**REQUIRED ACTION**
If a line appears in the data below, it must appear in your answer exactly as given.

**DATA EXTRACT**
☆ ☆ ☆ ☆ ☆

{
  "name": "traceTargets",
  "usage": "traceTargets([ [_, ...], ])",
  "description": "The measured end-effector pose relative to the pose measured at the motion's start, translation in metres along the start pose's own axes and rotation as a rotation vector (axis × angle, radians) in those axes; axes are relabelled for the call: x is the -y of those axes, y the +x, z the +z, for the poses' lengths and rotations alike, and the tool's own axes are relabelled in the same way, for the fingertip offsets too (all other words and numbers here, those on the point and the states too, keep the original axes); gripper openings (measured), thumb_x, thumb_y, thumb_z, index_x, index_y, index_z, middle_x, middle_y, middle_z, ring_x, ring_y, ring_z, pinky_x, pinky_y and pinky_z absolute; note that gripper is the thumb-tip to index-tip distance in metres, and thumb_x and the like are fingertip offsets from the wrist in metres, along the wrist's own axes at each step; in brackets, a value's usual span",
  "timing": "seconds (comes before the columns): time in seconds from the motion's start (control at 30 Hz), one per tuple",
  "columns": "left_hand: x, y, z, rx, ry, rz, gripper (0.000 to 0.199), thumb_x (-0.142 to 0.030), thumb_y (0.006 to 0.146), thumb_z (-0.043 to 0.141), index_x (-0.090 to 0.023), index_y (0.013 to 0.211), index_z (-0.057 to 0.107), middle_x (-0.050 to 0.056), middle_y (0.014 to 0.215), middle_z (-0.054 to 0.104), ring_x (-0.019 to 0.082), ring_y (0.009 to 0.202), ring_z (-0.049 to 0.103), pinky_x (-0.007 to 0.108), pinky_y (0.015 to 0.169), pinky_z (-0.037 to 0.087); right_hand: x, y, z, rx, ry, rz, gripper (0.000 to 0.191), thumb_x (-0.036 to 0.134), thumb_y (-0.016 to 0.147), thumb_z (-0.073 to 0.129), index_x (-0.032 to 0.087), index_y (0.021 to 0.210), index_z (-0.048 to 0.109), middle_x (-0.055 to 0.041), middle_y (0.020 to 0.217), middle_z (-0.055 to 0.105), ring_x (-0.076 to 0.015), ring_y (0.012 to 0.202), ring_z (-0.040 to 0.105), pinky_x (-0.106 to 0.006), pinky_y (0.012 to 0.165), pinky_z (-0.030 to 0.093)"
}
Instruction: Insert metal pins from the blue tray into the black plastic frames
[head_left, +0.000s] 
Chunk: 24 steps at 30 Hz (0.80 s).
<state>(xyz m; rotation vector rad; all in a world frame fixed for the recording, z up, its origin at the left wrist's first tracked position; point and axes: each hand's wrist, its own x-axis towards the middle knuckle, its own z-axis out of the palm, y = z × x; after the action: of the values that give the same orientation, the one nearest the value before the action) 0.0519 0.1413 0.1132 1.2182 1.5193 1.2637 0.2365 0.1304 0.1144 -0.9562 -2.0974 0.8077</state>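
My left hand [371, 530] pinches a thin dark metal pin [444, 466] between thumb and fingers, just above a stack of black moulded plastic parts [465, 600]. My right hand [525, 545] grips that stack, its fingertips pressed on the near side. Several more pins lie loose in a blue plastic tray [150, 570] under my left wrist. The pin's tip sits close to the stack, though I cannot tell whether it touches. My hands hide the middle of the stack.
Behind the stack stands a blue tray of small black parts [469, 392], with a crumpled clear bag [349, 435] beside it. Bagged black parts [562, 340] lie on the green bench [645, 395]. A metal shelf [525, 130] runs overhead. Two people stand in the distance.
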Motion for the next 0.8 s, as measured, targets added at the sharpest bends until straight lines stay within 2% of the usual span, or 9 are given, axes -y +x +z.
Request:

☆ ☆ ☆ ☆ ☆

**RESULT**
{
  "name": "traceTargets",
  "usage": "traceTargets([ [_, ...], ])",
  "description": "The measured end-effector pose relative to the pose measured at the motion's start, translation in metres along the start pose's own axes and rotation as a rotation vector (axis × angle, radians) in those axes; axes are relabelled for the call: x is the -y of those axes, y the +x, z the +z, for the poses' lengths and rotations alike, and the tool's own axes are relabelled in the same way, for the fingertip offsets too (all other words and numbers here, those on the point and the states too, keep the original axes); gripper openings (measured), thumb_x, thumb_y, thumb_z, index_x, index_y, index_z, middle_x, middle_y, middle_z, ring_x, ring_y, ring_z, pinky_x, pinky_y and pinky_z absolute; note that gripper is the thumb-tip to index-tip distance in metres, and thumb_x and the like are fingertip offsets from the wrist in metres, along the wrist's own axes at each step; in brackets, a value's usual span",
  "timing": "seconds (comes before the columns): time in seconds from the motion's start (control at 30 Hz), one per tuple",
  "columns": "left_hand: x, y, z, rx, ry, rz, gripper (0.000 to 0.199), thumb_x (-0.142 to 0.030), thumb_y (0.006 to 0.146), thumb_z (-0.043 to 0.141), index_x (-0.090 to 0.023), index_y (0.013 to 0.211), index_z (-0.057 to 0.107), middle_x (-0.050 to 0.056), middle_y (0.014 to 0.215), middle_z (-0.054 to 0.104), ring_x (-0.019 to 0.082), ring_y (0.009 to 0.202), ring_z (-0.049 to 0.103), pinky_x (-0.007 to 0.108), pinky_y (0.015 to 0.169), pinky_z (-0.037 to 0.087); right_hand: x, y, z, rx, ry, rz, gripper (0.000 to 0.191), thumb_x (-0.036 to 0.134), thumb_y (-0.016 to 0.147), thumb_z (-0.073 to 0.129), index_x (-0.032 to 0.087), index_y (0.021 to 0.210), index_z (-0.048 to 0.109), middle_x (-0.055 to 0.041), middle_y (0.020 to 0.217), middle_z (-0.055 to 0.105), ring_x (-0.076 to 0.015), ring_y (0.012 to 0.202), ring_z (-0.040 to 0.105), pinky_x (-0.106 to 0.006), pinky_y (0.012 to 0.165), pinky_z (-0.030 to 0.093)"
}
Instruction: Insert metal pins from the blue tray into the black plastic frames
[head_left, +0.000s] 
Chunk: 24 steps at 30 Hz (0.80 s).
<state>(xyz m; rotation vector rad; all in a world frame fixed for the recording, z up, its origin at the left wrist's first tracked position; point and axes: each hand's wrist, its own x-axis towards the middle knuckle, its own z-axis out of the palm, y = z × x; after the action: of the values that give the same orientation, the one nearest the value before the action) 0.0519 0.1413 0.1132 1.2182 1.5193 1.2637 0.2365 0.1304 0.1144 -0.9562 -2.0974 0.8077</state>
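My left hand [371, 530] pinches a thin dark metal pin [444, 466] between thumb and fingers, just above a stack of black moulded plastic parts [465, 600]. My right hand [525, 545] grips that stack, its fingertips pressed on the near side. Several more pins lie loose in a blue plastic tray [150, 570] under my left wrist. The pin's tip sits close to the stack, though I cannot tell whether it touches. My hands hide the middle of the stack.
Behind the stack stands a blue tray of small black parts [469, 392], with a crumpled clear bag [349, 435] beside it. Bagged black parts [562, 340] lie on the green bench [645, 395]. A metal shelf [525, 130] runs overhead. Two people stand in the distance.
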Motion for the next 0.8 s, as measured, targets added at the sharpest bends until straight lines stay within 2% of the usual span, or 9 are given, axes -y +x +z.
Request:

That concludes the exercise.